Aim of the task
An exact, complete copy of the data that follows is needed.

Dataset excerpt
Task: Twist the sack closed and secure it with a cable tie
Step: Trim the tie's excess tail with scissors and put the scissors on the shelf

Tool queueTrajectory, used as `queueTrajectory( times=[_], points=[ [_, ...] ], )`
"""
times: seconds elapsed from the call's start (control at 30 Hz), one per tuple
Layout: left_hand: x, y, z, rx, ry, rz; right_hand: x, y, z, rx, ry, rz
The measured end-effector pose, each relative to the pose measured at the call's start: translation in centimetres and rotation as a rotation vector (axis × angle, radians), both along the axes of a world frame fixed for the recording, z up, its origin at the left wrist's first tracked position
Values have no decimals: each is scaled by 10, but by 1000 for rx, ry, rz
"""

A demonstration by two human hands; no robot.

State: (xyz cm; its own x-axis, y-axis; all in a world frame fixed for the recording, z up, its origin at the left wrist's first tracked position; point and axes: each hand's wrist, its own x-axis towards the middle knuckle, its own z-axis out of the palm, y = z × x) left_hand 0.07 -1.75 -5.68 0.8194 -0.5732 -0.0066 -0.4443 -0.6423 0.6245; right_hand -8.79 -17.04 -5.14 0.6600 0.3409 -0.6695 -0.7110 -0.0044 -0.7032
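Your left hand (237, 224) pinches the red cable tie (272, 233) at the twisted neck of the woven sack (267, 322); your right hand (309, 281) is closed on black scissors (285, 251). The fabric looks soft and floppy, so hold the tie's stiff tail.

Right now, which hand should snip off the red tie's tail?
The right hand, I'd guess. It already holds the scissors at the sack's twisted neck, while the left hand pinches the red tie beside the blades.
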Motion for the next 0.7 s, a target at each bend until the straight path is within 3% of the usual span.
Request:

Output below
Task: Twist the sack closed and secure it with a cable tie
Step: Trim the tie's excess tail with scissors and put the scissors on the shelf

Tool queueTrajectory, used as `queueTrajectory( times=[_], points=[ [_, ...] ], )`
"""
times: seconds elapsed from the call's start (control at 30 Hz), one per tuple
Layout: left_hand: x, y, z, rx, ry, rz; right_hand: x, y, z, rx, ry, rz
The measured end-effector pose, each relative to the pose measured at the call's start: translation in centimetres and rotation as a rotation vector (axis × angle, radians), both along the axes of a world frame fixed for the recording, z up, its origin at the left wrist's first tracked position
Values have no decimals: each is scaled by 10, but by 1000 for rx, ry, rz
"""

A demonstration by two human hands; no robot.

State: (xyz cm; its own x-axis, y-axis; all in a world frame fixed for the recording, z up, its origin at the left wrist's first tracked position; point and axes: each hand's wrist, its own x-axis towards the middle knuckle, its own z-axis out of the palm, y = z × x) left_hand 0.07 -1.75 -5.68 0.8194 -0.5732 -0.0066 -0.4443 -0.6423 0.6245; right_hand -8.79 -17.04 -5.14 0.6600 0.3409 -0.6695 -0.7110 -0.0044 -0.7032
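Your left hand (237, 224) pinches the red cable tie (272, 233) at the twisted neck of the woven sack (267, 322); your right hand (309, 281) is closed on black scissors (285, 251). The fabric looks soft and floppy, so hold the tie's stiff tail.

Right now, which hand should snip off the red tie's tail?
The right hand, I'd guess. It already holds the scissors at the sack's twisted neck, while the left hand pinches the red tie beside the blades.
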Motion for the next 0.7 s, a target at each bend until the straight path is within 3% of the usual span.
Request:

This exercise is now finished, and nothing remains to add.